L’Autorité de sûreté nucléaire s’inquiète de la sécurité des installations

Qu’a annoncé son président ?

Le président de l’Autorité de sûreté nucléaire (ASN) Pierre-Franck Chevet a déclaré hier soir dans Le Figaro que la situation du parc français était « préoccupante ». L’ASN mène depuis l’année dernière une vaste campagne d’inspection. Actuellement, 12 réacteurs sont à l’arrêt ou vont prochainement l’être après la découverte de concentrations de carbone susceptibles de les fragiliser. Pierre-Franck Chevet estime que ces 12 réacteurs seront opérationnels d’ici un mois dans le meilleur des cas et n’atteindront pas leur pleine puissance avant janvier. RTE, l’entreprise qui assure le transport d’électricité haute tension, a prévenu le 8 novembre que des coupures de courant ne sont pas à exclure, en cas de très basses températures, si le parc ne retrouve pas sa capacité de l’hiver dernier. La France dépend des 58 réacteurs français d’EDF pour 75 % de ses besoins en électricité.

Pourquoi rend-il cet avis public ?

Ce n’est pas la première fois que Pierre-Franck Chevet s’alarme de la sûreté nucléaire française. En avril, il avait reproché à l’État de ne pas lui avoir accordé les moyens supplémentaires qu’il estime nécessaires pour affronter une éventuelle prolongation de la vie des centrales ainsi que les surcoûts et les retards liés notamment à la construction de l’EPR, le réacteur de nouvelle génération plus puissant, à Flamanville. Fin 2014, l’ASN avait estimé à 200 le nombre de postes supplémentaires nécessaires. Elle n’en a obtenu que 30. La filière nucléaire compte sur l’aide de l’État alors qu’elle connaît dans son ensemble une période difficile, à l’image des problèmes techniques et financiers que rencontrent les industriels Areva et EDF.

Où en est le chantier de l’EPR de Flamanville ?

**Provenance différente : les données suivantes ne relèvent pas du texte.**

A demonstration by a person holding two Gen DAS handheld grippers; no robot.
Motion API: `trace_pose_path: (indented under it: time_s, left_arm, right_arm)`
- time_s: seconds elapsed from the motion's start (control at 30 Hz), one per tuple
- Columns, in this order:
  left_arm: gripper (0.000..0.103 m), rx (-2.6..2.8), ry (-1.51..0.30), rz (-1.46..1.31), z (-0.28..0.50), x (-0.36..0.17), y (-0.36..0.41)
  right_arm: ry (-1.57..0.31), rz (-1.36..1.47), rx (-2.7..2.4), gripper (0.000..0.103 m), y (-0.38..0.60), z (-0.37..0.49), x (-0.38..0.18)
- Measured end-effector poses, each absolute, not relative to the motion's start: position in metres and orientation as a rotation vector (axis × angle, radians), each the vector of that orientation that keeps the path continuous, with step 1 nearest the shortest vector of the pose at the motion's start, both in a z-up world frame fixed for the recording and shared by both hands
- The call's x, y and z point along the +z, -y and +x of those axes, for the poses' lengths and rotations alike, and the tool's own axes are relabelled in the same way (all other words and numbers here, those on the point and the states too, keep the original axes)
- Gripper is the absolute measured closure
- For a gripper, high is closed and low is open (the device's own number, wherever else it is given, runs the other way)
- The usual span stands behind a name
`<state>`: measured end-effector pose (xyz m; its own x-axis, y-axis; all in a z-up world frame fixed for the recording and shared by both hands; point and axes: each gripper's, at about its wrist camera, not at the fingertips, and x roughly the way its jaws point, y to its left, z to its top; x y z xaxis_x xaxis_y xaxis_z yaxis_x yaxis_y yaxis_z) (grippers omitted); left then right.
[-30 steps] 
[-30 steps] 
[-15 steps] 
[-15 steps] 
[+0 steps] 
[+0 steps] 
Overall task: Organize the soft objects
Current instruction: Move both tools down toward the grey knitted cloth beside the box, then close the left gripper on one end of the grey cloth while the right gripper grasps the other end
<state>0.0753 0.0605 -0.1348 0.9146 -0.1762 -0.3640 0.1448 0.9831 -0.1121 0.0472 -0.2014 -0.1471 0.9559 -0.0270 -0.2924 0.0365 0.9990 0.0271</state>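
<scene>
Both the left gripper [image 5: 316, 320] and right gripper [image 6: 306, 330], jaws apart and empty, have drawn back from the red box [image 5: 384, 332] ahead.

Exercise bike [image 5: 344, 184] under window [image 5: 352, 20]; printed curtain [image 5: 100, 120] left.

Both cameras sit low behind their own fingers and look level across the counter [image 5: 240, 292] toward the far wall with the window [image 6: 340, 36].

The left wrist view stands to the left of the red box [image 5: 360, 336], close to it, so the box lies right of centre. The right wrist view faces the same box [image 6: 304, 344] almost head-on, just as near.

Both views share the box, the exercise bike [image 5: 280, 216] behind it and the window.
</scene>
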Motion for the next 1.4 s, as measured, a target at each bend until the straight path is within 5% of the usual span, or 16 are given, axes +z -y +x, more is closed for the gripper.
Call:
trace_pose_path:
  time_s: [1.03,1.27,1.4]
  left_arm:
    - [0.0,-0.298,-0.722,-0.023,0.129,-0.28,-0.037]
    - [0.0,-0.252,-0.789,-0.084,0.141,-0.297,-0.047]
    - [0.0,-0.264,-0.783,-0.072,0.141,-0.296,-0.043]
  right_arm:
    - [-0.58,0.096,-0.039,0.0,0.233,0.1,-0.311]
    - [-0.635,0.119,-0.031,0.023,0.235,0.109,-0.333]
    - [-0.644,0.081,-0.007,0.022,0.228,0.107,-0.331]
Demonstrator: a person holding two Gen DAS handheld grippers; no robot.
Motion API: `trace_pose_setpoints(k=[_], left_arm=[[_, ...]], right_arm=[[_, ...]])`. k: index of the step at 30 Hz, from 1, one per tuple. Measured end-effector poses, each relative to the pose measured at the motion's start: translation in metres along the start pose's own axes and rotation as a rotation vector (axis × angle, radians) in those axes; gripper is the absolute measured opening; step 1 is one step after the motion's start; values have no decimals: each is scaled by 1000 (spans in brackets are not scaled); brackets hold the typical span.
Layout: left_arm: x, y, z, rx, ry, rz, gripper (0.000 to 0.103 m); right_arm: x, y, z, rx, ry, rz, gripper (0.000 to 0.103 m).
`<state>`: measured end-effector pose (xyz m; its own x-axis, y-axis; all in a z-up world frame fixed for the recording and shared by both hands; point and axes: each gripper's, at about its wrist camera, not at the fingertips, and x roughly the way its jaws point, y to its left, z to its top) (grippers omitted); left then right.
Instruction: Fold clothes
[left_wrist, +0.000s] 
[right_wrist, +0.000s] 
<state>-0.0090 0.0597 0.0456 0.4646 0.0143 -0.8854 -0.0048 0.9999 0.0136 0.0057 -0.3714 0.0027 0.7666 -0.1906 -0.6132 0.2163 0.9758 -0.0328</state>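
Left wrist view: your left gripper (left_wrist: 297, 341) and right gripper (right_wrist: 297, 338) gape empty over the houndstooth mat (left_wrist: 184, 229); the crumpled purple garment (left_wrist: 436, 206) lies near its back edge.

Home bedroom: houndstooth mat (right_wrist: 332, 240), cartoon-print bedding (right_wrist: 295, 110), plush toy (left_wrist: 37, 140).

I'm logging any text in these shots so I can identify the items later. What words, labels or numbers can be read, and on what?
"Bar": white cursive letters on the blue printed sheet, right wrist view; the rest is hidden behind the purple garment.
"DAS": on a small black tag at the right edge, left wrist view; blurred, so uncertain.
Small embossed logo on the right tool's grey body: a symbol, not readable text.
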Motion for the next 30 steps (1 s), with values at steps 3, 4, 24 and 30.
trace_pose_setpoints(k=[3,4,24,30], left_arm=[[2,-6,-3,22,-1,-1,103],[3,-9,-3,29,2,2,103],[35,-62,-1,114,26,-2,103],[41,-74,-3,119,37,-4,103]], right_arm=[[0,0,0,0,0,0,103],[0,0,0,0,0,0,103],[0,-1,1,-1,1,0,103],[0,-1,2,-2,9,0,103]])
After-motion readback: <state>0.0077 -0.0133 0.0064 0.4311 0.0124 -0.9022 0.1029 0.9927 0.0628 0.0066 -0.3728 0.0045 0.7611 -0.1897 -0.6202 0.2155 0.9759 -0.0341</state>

EDF a assuré la semaine dernière que l’EPR de Flamanville (Manche), initialement prévu pour 2012, entrerait en service fin 2018. L’entreprise en estime le coût à 10 milliards d’euros, soit trois fois plus que l’évaluation d’origine. L’Autorité de sûreté nucléaire sera responsable des tests de conformité qui commenceront début 2017. Elle devra se montrer vigilante, car des concentrations excessives de carbone ont aussi été décelées sur le chantier de Flamanville en 2014. La réussite de ce programme est cruciale pour l’entreprise publique qui doit exporter deux réacteurs EPR au Royaume-Uni, mais aussi utiliser cette technologie pour remplacer le parc français existant.